LINGUIST List 15.1484

Tue May 11 2004

Qs: English Speech Corpora

Editor for this issue: Steve Moran <>

We'd like to remind readers that the responses to queries are usually best posted to the individual asking the question. That individual is then strongly encouraged to post a summary to the list. This policy was instituted to help control the huge volume of mail on LINGUIST; so we would appreciate your cooperating with it whenever it seems appropriate. In addition to posting a summary, we'd like to remind people that it is usually a good idea to personally thank those individuals who have taken the trouble to respond to the query. To post to LINGUIST, use our convenient web form at


  1. Ingo Plag, speech corpora

Message 1: speech corpora

Date: Mon, 10 May 2004 12:09:19 -0700
From: Ingo Plag <>
Subject: speech corpora

Dear Linguist Listers,

I have two queries concerning English speech corpora.

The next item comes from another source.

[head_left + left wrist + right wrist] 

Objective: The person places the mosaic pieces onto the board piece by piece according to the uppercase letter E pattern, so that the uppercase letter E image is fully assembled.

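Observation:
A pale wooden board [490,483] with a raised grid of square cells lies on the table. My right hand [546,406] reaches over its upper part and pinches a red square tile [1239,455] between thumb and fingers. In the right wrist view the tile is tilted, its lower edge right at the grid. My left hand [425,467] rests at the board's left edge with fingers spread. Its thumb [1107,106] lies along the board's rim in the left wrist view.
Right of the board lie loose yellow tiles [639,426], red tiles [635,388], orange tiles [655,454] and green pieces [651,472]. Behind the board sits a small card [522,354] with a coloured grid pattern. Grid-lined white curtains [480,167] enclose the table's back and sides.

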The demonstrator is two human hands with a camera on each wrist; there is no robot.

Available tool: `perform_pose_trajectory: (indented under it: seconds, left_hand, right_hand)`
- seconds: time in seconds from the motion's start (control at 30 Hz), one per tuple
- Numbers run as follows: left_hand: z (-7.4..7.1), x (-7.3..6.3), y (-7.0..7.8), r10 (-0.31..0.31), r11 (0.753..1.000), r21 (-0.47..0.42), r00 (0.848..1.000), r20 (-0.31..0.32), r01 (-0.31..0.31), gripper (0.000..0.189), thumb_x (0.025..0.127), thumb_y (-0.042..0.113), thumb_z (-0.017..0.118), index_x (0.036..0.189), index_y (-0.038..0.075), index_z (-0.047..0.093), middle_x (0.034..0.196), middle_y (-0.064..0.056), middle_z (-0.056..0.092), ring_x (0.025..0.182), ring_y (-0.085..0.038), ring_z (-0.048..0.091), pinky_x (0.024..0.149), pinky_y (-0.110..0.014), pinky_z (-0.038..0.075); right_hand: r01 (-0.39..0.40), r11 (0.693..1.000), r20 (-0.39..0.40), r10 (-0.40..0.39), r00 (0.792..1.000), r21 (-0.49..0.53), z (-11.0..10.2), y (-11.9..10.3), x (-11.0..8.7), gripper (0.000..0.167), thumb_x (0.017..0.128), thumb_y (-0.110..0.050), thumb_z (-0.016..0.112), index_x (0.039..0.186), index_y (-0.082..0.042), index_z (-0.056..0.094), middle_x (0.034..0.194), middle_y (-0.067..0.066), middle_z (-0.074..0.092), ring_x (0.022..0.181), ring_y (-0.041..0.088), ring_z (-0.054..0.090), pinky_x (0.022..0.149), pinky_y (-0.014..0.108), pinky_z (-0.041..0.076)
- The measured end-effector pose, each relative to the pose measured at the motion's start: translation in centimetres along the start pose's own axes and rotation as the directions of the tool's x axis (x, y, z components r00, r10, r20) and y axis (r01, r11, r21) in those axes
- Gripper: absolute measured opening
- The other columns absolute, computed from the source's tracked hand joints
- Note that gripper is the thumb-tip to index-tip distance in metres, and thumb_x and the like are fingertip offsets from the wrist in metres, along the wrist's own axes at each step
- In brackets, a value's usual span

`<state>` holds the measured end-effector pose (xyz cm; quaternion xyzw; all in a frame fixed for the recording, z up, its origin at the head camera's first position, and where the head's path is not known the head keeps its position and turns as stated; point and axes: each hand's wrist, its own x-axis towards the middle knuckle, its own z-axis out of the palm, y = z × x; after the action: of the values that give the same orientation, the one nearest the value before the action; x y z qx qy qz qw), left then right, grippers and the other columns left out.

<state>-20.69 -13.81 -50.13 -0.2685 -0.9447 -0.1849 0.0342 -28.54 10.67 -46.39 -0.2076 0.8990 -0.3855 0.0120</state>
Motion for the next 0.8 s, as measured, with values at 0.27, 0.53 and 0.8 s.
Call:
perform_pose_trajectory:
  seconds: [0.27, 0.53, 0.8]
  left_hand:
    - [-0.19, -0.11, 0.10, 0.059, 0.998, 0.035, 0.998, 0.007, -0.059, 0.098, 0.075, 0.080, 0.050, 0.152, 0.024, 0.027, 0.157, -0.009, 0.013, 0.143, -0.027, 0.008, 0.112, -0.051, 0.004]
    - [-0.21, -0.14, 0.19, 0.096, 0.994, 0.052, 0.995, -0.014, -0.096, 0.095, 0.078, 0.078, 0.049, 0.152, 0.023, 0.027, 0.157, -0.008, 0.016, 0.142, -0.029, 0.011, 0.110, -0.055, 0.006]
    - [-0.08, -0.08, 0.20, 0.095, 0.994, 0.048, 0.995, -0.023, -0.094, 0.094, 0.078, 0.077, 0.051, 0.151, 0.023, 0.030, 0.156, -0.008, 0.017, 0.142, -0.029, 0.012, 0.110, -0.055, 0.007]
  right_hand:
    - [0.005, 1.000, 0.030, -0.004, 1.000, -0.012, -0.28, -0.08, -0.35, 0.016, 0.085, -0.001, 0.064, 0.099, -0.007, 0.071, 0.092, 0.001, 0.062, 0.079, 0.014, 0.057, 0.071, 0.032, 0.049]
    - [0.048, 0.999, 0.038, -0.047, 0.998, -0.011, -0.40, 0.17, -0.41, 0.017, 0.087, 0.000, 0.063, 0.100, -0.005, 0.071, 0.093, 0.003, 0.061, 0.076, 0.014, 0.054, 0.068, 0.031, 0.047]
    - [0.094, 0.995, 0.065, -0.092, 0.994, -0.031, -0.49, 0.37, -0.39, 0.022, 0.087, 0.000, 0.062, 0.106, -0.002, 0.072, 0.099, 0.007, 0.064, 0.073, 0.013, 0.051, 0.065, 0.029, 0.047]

1. I am looking for a speech corpus (language: English) that is
part-of- speech tagged and has soundfiles, transcriptions and
part-of-speech tags aligned. Furthermore, it needs to be of
considerable size (> 100,000 word tokens, if possible). Can anyone
point me towards pertinent corpora?

So far I only found one corpus that meets all the criteria mentioned
above, the Boston University Radio News Corpus.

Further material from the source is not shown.